[Entries taken from a collection]
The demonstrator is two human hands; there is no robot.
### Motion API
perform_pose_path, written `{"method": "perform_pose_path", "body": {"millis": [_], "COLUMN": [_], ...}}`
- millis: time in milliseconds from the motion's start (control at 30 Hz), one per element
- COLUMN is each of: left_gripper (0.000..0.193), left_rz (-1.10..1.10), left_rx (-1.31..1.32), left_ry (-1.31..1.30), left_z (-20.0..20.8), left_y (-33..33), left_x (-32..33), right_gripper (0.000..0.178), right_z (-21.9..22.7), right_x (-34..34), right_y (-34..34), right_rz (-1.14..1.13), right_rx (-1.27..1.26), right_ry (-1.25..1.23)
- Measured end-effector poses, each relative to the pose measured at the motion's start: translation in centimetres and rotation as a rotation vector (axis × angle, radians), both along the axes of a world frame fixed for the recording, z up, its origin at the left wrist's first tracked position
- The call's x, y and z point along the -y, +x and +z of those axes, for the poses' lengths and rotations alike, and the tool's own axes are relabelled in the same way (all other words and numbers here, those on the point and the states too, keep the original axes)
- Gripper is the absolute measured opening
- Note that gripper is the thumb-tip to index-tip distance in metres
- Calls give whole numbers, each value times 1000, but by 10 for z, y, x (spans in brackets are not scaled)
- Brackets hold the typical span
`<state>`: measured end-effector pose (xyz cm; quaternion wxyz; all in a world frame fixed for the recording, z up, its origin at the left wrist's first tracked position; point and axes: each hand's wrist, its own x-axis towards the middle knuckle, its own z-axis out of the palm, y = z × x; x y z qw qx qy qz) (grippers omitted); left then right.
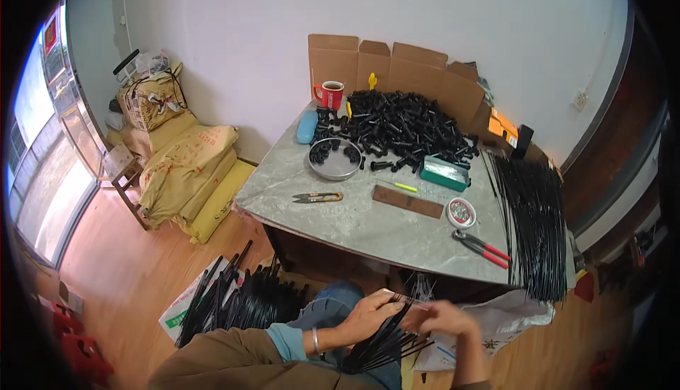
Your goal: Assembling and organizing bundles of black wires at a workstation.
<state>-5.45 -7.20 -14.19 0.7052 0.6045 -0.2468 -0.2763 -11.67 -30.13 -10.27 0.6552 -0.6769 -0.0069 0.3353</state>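
Over my lap, my left hand (pixel 370 317) is closed around a bundle of thin black strips (pixel 379 344), whose ends fan out toward the lower right. My right hand (pixel 443 319) is at the bundle's upper right side, its fingers bent. Motion blurs them, so I cannot make out whether they grip anything. On the table edge above lie red-handled pliers (pixel 485 250), and beside them stands a small round tub of shiny bits (pixel 461 213). Long black strips (pixel 530 227) hang over the table's right side.
On the grey table (pixel 333 223) are a heap of black parts (pixel 411 128), a round metal dish (pixel 334 167), snips (pixel 319 197), a brown flat bar (pixel 407 201), a green box (pixel 445 172) and a red mug (pixel 330 95). More black strips (pixel 258 298) lie on the floor at left.
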Motion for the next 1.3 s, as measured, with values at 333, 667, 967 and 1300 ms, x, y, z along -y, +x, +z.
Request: {"method": "perform_pose_path", "body": {"millis": [333, 667, 967, 1300], "left_gripper": [58, 23, 25, 44], "left_rz": [-325, 328, 197, 202], "left_rx": [241, 963, 782, 694], "left_ry": [402, 757, 683, 507], "left_z": [43, 72, 99, 94], "left_y": [90, 380, 394, 384], "left_x": [-10, 147, 154, 61], "right_gripper": [27, 18, 23, 37], "right_z": [-63, -73, -101, -111], "right_x": [-105, -94, -84, -88], "right_y": [-7, 6, 1, 5], "right_rz": [-768, -879, -960, -823], "right_rx": [-81, -248, -195, -41], "right_ry": [775, 951, 744, 829]}}
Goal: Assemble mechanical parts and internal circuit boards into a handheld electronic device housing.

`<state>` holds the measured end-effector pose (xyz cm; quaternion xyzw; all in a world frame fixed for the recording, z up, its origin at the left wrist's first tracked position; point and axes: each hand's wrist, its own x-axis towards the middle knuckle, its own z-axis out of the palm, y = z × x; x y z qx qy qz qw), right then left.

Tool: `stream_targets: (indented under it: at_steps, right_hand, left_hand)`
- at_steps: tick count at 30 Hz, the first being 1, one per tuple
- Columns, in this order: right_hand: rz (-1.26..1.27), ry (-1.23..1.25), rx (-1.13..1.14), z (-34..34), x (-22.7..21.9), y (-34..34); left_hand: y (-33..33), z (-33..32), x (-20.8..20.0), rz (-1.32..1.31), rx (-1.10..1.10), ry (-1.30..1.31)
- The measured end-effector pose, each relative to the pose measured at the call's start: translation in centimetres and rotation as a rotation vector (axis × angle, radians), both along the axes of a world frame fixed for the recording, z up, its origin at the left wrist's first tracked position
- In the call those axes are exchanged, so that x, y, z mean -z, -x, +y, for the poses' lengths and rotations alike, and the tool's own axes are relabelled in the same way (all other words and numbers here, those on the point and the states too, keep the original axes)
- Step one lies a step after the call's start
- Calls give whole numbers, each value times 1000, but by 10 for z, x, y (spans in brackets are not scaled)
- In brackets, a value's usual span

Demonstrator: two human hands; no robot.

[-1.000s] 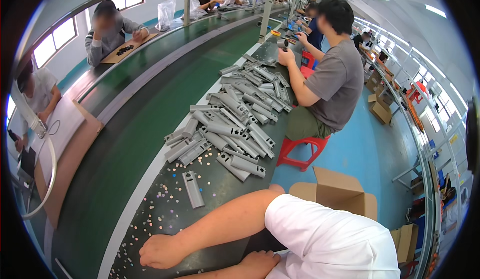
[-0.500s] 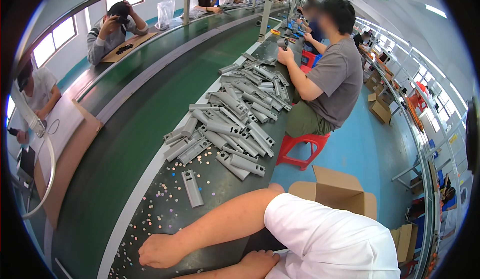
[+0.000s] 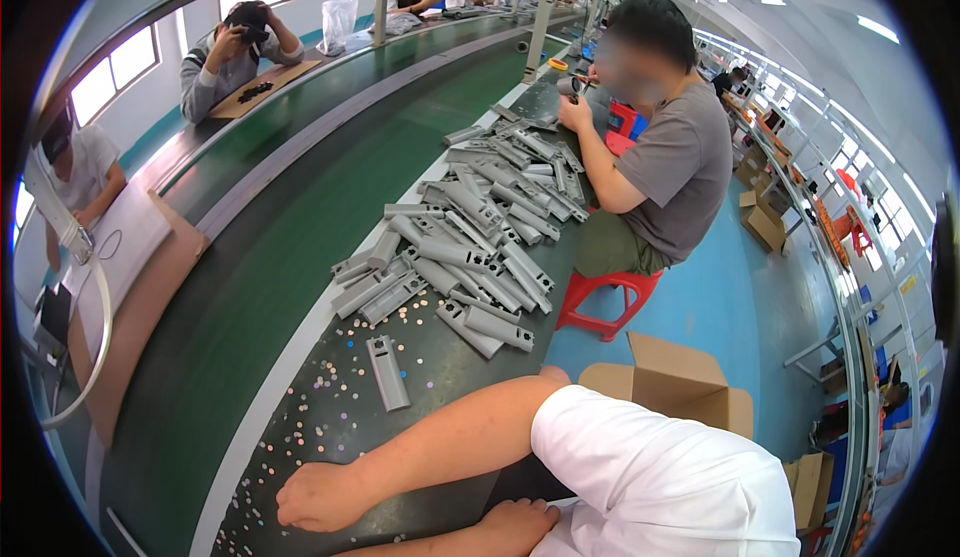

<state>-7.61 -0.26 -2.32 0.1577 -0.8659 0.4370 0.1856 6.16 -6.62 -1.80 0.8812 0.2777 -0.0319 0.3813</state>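
My right arm [image 3: 440,447], in a white sleeve, lies bent across the dark tabletop. My right hand [image 3: 318,497] rests at its end, fingers curled under and closed, with nothing visible in it. Nearer me, my left hand [image 3: 520,525] sits against the white cloth by my right elbow. Its fingers are curled and no object shows in them. Small round pale discs [image 3: 325,412] are scattered around and beyond my right hand. A single grey slotted tube-shaped housing [image 3: 388,372] lies apart, beyond my forearm. Farther off is a heap of similar grey housings [image 3: 470,247].
A green conveyor belt [image 3: 290,217] runs along the left. On the right, a co-worker [image 3: 670,177] sits on a red stool [image 3: 610,302], handling a grey part. An open cardboard box [image 3: 680,377] stands beside my arm. Other people sit across the belt.
The view has shifted slightly. The co-worker on the right has bent their head toward the part in their hands. A person at the far left has lowered a hand. My hands remain still.
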Motion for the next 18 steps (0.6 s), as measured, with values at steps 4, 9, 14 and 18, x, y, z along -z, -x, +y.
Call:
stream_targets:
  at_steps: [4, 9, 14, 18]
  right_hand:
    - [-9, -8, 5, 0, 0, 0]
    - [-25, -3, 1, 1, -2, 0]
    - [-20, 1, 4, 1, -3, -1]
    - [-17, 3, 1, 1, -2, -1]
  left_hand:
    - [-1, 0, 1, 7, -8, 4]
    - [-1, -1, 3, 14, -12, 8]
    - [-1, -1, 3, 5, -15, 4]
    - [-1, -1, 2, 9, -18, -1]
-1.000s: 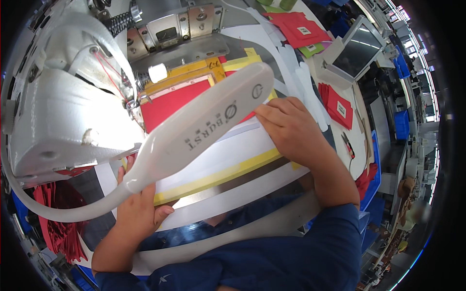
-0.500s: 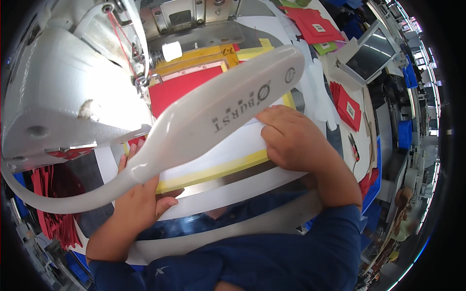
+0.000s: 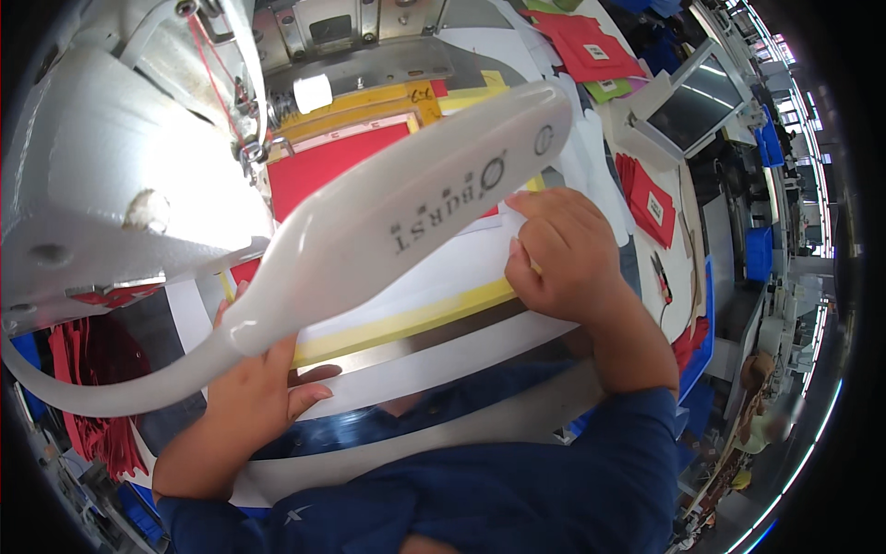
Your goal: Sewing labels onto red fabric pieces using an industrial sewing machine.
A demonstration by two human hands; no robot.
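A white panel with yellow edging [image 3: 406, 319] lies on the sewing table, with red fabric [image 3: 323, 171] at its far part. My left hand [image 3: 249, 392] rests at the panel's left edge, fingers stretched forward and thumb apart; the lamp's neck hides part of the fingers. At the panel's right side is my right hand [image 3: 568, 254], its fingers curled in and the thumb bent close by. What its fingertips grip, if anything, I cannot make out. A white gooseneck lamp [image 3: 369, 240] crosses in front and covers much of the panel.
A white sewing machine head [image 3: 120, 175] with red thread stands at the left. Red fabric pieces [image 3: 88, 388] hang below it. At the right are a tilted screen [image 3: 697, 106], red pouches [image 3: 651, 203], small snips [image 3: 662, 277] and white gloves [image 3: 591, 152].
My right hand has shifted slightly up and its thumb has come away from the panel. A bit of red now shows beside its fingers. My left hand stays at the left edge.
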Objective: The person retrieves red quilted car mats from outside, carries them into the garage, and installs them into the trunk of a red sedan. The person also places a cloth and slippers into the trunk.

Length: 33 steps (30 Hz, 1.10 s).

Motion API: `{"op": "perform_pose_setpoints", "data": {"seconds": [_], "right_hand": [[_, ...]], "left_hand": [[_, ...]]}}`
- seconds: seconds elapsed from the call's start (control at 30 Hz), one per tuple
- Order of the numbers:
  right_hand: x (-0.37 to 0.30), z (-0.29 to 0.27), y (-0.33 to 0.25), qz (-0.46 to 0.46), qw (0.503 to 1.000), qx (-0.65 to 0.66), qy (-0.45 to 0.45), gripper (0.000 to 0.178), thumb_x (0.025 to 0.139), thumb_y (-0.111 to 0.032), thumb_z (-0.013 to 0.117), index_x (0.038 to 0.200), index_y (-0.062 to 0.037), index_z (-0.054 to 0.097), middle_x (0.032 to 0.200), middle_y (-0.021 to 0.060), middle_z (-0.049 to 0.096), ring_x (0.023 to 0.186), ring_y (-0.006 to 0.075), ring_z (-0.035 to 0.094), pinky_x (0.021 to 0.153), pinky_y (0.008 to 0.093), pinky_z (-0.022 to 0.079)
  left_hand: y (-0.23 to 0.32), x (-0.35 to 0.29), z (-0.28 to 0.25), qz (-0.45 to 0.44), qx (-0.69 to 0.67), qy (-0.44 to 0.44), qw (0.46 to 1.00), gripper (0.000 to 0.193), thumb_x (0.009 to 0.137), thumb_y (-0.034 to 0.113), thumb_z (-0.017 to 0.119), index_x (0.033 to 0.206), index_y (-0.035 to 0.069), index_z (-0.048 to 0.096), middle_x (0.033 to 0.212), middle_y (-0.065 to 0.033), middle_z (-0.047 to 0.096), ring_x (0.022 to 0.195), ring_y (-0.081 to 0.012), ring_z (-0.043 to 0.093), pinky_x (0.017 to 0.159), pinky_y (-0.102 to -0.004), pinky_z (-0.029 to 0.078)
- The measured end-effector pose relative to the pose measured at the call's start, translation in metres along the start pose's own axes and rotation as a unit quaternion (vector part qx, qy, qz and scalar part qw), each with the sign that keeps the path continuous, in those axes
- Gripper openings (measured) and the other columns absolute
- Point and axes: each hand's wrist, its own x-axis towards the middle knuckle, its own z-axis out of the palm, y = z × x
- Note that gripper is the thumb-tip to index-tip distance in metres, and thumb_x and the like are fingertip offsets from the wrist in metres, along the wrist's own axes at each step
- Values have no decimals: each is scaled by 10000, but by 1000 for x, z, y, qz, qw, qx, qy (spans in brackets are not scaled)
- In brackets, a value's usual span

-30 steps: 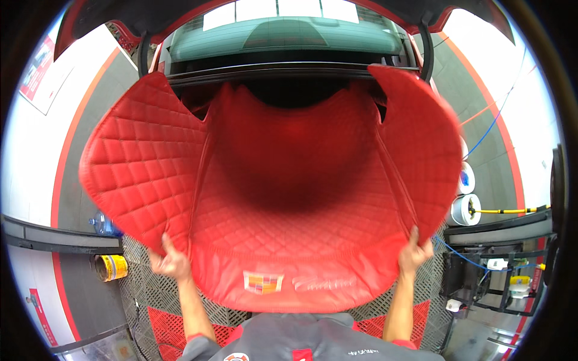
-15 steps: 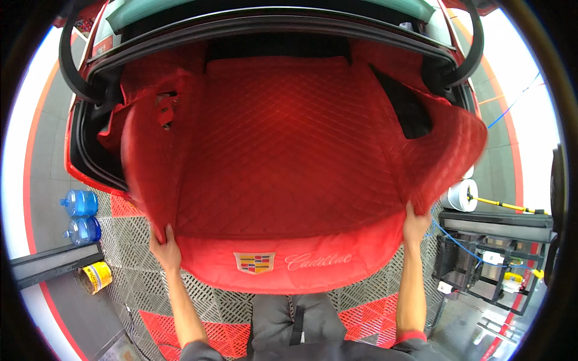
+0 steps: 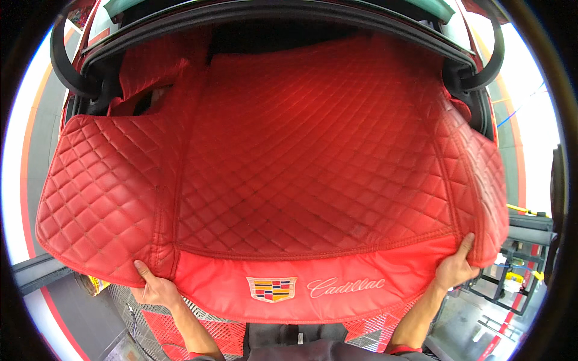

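A large red quilted trunk mat reaches from inside the car trunk out toward me. Its smooth front flap hangs nearest my body and carries an embroidered shield emblem and stitched lettering. My left hand grips the mat's near edge left of this flap, thumb on top and the other fingers hidden beneath. At the right corner, my right hand is closed on the edge, its thumb on the quilting. The left side wing spreads out flat, while the right wing bends upward.
Around the mat is the open trunk with its dark rim. Curved black hinge arms, one at left and one at right, flank it. A yellow can stands at lower left, a black metal rack at right. Red and grey grating covers the floor.
The mat has come closer to me and shifted right at its far edge. Its left wing has swung outward and flattened. Both hands have moved lower and farther apart, still gripping.
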Motion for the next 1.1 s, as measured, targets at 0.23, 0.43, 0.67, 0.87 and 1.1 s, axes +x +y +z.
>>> {"op": "perform_pose_setpoints", "data": {"seconds": [0.23, 0.43, 0.67, 0.87, 1.1], "right_hand": [[-3, -17, 1, 3, 984, 154, 93, 430, 806, -64, 685, 1174, 89, 523, 1245, 149, 536, 1078, 202, 535, 952, 330, 417], [-2, -15, -6, -12, 983, 150, 109, 409, 812, -78, 675, 1166, 79, 543, 1232, 164, 545, 1091, 226, 528, 971, 344, 403], [15, 37, -25, 12, 976, 208, 61, 376, 803, -82, 684, 1143, 36, 571, 1195, 119, 581, 1020, 235, 565, 965, 349, 406], [25, 71, -53, -11, 952, 305, 22, 342, 803, -56, 671, 1131, -6, 586, 1183, 116, 584, 988, 230, 571, 926, 360, 439], [0, 214, -32, 61, 990, 113, -58, 253, 817, -123, 690, 916, 105, 641, 1010, 175, 653, 851, 205, 611, 778, 352, 472]], "left_hand": [[23, -16, 20, 94, -46, 102, 989, 302, 821, 73, 673, 1037, -125, 601, 1080, -184, 624, 888, -204, 591, 802, -321, 485], [49, -17, 34, 177, -188, 107, 960, 334, 799, 59, 679, 1061, -127, 589, 1116, -211, 599, 915, -240, 588, 817, -356, 491], [88, 2, 39, 213, -85, 196, 953, 344, 795, 111, 700, 1057, -92, 607, 1128, -177, 604, 932, -220, 587, 797, -350, 492], [91, 5, 43, 225, -68, 235, 943, 336, 773, 152, 721, 984, -92, 628, 998, -202, 637, 818, -227, 600, 714, -366, 509], [-10, 34, 137, 234, 88, 209, 946, 249, 770, 107, 731, 858, -106, 636, 843, -217, 665, 686, -252, 628, 637, -407, 508]]}}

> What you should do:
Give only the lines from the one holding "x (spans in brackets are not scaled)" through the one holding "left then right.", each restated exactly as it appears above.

> Output of the exercise:
- Calls give whole numbers, each value times 1000, but by 10 for z, y, x (spans in brackets are not scaled)
- Brackets hold the typical span
`<state>`: measured end-effector pose (xyz cm; quaternion wxyz; all in a world frame fixed for the recording, z up, its origin at the left wrist's first tracked position; point and axes: each hand's wrist, its own x-axis towards the middle knuckle, its own z-axis out of the palm, y = z × x; x y z qw qx qy qz) (grippers omitted); left then right.

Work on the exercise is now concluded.